Credit risk management

By Fernando Gomez, Artelnics.
The objective of this example is to predict customers' default payments in a bank.
The main outcome of this project is to reduce loan losses, but real time scoring and limits monitoring are also achieved.
This example aims at the case of customers' default payments in a bank. From the perspective of risk management, the result of the predictive model of the probability of default will be more valuable than the binary result of classification  credible or not credible clients.
Contents:
1. Data set
The credit risk database used here is related with consumers' default payments in Taiwan. The data for this problem has been taken from the UCI Machine Learning Repository.
The data set, obtained form the data file creditriskmanagement.dat, contains the information used to create the model. It consists of 30000 rows and 25 columns. The columns represent the variables, the first row contains the names of the variables and the rest of the rows represent the instances. The values in the rows are separated by commas. The following listing is a preview of the data file. This research employed a binary variable, default payment (Yes = 1, No = 0), as the response variable. This study reviewed the literature and used the following 23 variables as explanatory variables:
LIMIT_BAL: Amount of the given credit (NT dollar): it includes both the individual consumer credit and his/her family (supplementary) credit. SEX: Gender (1 = male; 2 = female) EDUCATION: Education (1 = graduate school; 2 = university; 3 = high school; 4 = others). MARRIAGE: Marital status (1 = married; 2 = single; 3 = others). AGE: Age (year). PAY_1: Repayment status 1 month ago (1 = pay duly; 1 = payment delay for one month; ... ; 9 = payment delay for nine months and above). PAY_2: Repayment status 2 months ago (1 = pay duly; 1 = payment delay for one month; ... ; 9 = payment delay for nine months and above). PAY_3: Repayment status 3 months ago (1 = pay duly; 1 = payment delay for one month; ... ; 9 = payment delay for nine months and above). PAY_4: Repayment status 4 months ago (1 = pay duly; 1 = payment delay for one month; ... ; 9 = payment delay for nine months and above). PAY_5: Repayment status 5 months ago (1 = pay duly; 1 = payment delay for one month; ... ; 9 = payment delay for nine months and above). PAY_6: Repayment status 6 months ago (1 = pay duly; 1 = payment delay for one month; ... ; 9 = payment delay for nine months and above). BILL_AMT1: Amount of bill statement 1 month ago (NT dollar). BILL_AMT2: Amount of bill statement 2 months ago (NT dollar). BILL_AMT3: Amount of bill statement 3 months ago (NT dollar). BILL_AMT4: Amount of bill statement 4 months ago (NT dollar). BILL_AMT5: Amount of bill statement 5 months ago (NT dollar). BILL_AMT6: Amount of bill statement 6 months ago (NT dollar). PAY_AMT1: Amount paid 1 month ago (NT dollar). PAY_AMT2: Amount paid 2 month ago (NT dollar). PAY_AMT3: Amount paid 3 month ago (NT dollar). PAY_AMT4: Amount paid 4 month ago (NT dollar). PAY_AMT5: Amount paid 5 month ago (NT dollar). PAY_AMT6: Amount paid 6 month ago (NT dollar).

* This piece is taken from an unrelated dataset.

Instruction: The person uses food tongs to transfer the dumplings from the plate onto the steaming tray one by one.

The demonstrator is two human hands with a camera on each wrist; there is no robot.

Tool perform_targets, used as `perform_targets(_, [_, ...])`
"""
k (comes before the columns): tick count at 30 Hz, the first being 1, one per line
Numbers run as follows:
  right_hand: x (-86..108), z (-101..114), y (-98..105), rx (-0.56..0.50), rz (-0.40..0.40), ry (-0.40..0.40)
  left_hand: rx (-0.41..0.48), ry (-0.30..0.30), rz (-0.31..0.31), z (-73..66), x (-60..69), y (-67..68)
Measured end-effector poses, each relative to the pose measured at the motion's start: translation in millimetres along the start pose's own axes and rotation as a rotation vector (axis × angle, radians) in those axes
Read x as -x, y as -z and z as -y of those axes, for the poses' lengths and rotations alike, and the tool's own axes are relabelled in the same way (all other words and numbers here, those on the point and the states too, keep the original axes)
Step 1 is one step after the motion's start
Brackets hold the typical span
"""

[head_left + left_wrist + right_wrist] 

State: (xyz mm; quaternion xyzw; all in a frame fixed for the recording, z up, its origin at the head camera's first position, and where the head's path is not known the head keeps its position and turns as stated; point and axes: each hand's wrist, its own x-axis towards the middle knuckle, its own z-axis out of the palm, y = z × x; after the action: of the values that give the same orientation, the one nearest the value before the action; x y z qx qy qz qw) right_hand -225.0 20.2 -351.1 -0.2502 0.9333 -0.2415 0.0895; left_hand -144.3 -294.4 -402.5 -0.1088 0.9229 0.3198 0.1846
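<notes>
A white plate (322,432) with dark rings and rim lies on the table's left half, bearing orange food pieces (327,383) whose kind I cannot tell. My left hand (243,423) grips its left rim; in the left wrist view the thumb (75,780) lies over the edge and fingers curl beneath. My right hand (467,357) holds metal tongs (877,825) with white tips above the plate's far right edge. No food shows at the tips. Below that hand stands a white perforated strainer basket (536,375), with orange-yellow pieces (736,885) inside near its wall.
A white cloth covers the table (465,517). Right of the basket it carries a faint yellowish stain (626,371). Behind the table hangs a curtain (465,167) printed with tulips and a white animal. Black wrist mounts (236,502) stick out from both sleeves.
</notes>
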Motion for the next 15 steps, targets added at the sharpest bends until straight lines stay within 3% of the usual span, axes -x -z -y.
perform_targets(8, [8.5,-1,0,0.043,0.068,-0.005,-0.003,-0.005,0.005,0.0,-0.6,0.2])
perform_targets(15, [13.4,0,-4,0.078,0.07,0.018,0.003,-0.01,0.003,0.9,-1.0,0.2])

The next figure shows the data set tab in Neural Designer. It contains four sections:
 Data source.
 Variables.
 Instances.
 Missing values.
The "Calculate box plots" task plots a graph where we can see the information about the minimum, maximum, first quartile, second quartile or median and third quartile of every variable in the data set. The next figure shows the output of this task.
As we can see, for this variables, their maximum are far away from the rest of the data. This could be due to variability in the measurement or may indicate experimental errors.
This data are called outliers. Neural Designer can find and set as unused automatically the outliers with the task "Clean univariate outliers". On output a table with the unused instances for each variables is shown.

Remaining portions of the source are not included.